It’s hard to believe it was already my 4th year of enjoying a day at the International Quilt Festival, but it was, and that’s exactly what I did on Friday! I met my friend Jenn downtown just before the doors opened at 10:00. We walked up and down every single aisle on the vendor side — something I hadn’t ever done before just because there are 20+ aisles. My only purchase this year was a full set of rulers from Robin Ruth Design to make up to a 32-point mariner’s compass block. That block has been on my quilting bucket list from the start, and her rulers let you make them more easily with strip piecing. (Her show deal included a free pattern. She has a pattern called “For Elon” inspired by her daughter going to work at SpaceX, so OF COURSE I chose that one.)
After wrapping up our shopping, we finished the day by checking out many of the incredible quilts on the show side. Here are some of my favorites from this year:
Nancy’s Closet by Kathryn Wright
This was one of the first quilts I saw when I walked in, and I loved all the colors and triangles. This was the result of a year-long Flying Geese exchange with the quilter’s officemates. Maybe if I teach my coworkers to sew we could do this…? Ha!
Esfahan by Megan Farkas
Every time I see an intricate tile pattern, my brain starts trying to turn it into a quilt pattern. But my brain never imagines anything this intricate because I can’t even fathom the amount of work that must have gone into this gorgeous quilt! It was hand appliqued and hand quilted and I couldn’t take my eyes off it.
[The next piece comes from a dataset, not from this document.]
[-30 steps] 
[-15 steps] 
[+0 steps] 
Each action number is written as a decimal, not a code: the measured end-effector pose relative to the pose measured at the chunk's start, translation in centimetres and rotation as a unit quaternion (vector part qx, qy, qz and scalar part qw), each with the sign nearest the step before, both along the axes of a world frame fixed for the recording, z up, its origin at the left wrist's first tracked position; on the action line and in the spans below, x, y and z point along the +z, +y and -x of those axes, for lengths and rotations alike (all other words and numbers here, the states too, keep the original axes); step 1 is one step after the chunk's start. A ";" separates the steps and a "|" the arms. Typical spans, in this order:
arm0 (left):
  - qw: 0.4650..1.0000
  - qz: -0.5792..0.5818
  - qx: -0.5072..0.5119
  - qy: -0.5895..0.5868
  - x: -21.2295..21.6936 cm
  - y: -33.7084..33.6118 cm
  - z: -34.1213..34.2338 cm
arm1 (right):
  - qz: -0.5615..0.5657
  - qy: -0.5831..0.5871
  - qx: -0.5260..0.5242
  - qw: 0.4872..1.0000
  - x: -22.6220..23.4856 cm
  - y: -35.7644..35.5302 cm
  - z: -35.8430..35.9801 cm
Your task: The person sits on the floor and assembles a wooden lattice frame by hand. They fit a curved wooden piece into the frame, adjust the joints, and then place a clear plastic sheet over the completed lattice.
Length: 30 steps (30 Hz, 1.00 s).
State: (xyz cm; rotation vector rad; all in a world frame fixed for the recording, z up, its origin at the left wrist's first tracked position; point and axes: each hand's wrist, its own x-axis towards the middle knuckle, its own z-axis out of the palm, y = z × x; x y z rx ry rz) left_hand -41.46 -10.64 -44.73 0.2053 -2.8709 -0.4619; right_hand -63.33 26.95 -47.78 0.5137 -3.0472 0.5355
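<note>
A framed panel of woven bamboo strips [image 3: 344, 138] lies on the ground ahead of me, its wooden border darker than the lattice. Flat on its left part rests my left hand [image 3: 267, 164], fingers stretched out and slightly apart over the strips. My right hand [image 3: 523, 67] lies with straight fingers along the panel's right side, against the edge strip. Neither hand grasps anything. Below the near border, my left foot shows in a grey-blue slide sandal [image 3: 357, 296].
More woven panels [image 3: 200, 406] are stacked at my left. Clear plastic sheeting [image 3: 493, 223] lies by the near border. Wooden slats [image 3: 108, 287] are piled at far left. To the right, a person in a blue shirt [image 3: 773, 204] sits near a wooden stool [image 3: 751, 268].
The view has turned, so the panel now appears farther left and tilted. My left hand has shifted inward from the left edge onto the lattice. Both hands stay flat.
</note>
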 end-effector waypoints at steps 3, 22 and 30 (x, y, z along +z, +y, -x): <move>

Celestial Sedona by Norma Ippolito; Krackle Eins by Cheryl Sleboda
Hand applique in general caught my eye quite a bit this year, perhaps as a result of taking my similarly themed class with Carolyn Friedlander last week. The quilt on the left was full of gorgeous colors and took 3 years to complete! The one on the right was inspired by comic books — the design represents outer space, energy and power.
I was pleasantly surprised to see a few of 2014’s astronomical quilts back on display this year, including the one featuring the block that Karen Nyberg made as a crewmember on the International Space Station. They were joined by a space suit from the Hope 1 art project, a cooperation between NASA and patients at the MD Anderson Children’s Cancer Hospital here in Houston.
Top Row: Apollo 6 by Linda Syverson Guild; Leaving Home: Launch of the Apollo 8 by Tanya Brown; Descartes Highlands, Apollo 16 by Marijke van Welzen
Middle Row: Earthrise by Ruth White; Last Quarter Moon by Ricki Selva; Window Into Space by Carole Nicholas
Bottom Row: Colonel James Irwin by Karol Kusmaul; Lunar Rover by Linda MacDonald; Moonlight in Vermont by Kate Themel
Continuing with the space theme, there was also a whole section of small quilts inspired by the 45th anniversary of the Apollo 11 moon landing (which was in 2014) called “Fly Me to the Moon.” Needless to say, I loved every single one of them.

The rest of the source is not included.